Superinfection is far more common and has a much worse prognosis. The so-called "second hit“A second severe liver disease in a row often damages the liver so severely that it leads to chronic hepatitis. Here the acute liver inflammation does not heal even after 6 months and often leads to liver cirrhosis (connective tissue remodeling of the functional liver tissue) or a hepatocellular carcinoma (HCC, i.e. liver cancer) with it.

90% of all superinfections lead to chonic manifestation. Chronic HBV / HDV hepatitis is 3 times more likely to cause death than chronic HBV hepatitis alone.

A simultaneous infection with HBV and HDV leads to severe acute hepatitis, but 95% of all acute hepatitis caused by HDV heal completely.
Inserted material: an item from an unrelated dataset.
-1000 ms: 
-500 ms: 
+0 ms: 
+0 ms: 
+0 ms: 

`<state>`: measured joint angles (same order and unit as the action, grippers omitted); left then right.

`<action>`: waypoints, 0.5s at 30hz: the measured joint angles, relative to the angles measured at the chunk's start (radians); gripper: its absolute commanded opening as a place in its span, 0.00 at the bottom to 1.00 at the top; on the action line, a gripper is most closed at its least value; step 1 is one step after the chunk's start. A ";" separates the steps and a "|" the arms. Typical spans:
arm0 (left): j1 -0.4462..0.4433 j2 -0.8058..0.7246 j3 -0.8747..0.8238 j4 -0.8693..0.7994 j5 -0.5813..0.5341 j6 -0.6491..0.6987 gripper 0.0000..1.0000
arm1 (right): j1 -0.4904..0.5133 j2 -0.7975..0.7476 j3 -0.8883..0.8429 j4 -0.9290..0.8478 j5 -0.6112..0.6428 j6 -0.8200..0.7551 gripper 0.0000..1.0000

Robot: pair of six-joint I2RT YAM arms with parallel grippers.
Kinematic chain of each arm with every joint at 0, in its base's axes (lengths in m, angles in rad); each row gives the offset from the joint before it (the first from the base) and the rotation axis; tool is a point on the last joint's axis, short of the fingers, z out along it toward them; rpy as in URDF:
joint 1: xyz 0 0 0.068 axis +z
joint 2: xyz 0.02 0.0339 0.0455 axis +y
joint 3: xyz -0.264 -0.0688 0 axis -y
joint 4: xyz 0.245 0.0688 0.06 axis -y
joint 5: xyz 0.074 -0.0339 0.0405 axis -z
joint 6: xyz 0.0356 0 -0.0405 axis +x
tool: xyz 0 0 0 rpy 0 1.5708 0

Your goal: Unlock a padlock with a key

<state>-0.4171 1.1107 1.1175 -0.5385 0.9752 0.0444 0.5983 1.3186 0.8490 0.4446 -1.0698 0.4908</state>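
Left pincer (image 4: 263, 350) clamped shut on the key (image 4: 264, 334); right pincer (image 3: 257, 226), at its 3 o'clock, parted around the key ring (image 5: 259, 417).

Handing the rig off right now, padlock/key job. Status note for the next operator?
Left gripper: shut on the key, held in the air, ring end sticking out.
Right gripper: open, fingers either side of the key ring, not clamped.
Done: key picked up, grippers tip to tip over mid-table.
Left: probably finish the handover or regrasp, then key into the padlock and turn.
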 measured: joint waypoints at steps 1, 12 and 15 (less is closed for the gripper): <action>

There is currently no effective therapy against HDV. Therapies with alpha interferon are only successful in the rarest of cases and lead to a reduction in the virus count, which, however, usually increases again after the end of therapy. If the hepatitis B infection is also worthy of therapy, this can be done with so-called nucleoside analogues, which, however, are ineffective against HDV.
Liver-sparing medication can be given to treat typical hepatitis symptoms such as nausea, upper abdominal pain, vomiting and diarrhea. In addition, the patient should keep a strict bed rest and avoid alcohol and other substances that are harmful to the liver.
The last option in the case of severe liver damage is the transplant of a healthy organ.

vaccination

A direct vaccination against hepatitis D is not possible. However, there is a hepatitis B vaccination, which also protects against the hepatitis D virus, as it can only multiply in the presence of the hepatitis B virus. It is recommended to vaccinate against hepatitis B. The vaccination is generally carried out in the 2nd, 4th and 12th month of life.
If the vaccination was not given in infancy, 3 vaccinations must also be given in later life.
As a rule, a booster vaccination is then no longer necessary. The booster is only recommended if there is a high risk of infection. This is the case if, for example, the partner is infected with hepatitis B, if you come into frequent contact with people infected with hepatitis B (for example in a hospital) or if there is an immunodeficiency. In these cases, it should be refreshed every 10 years.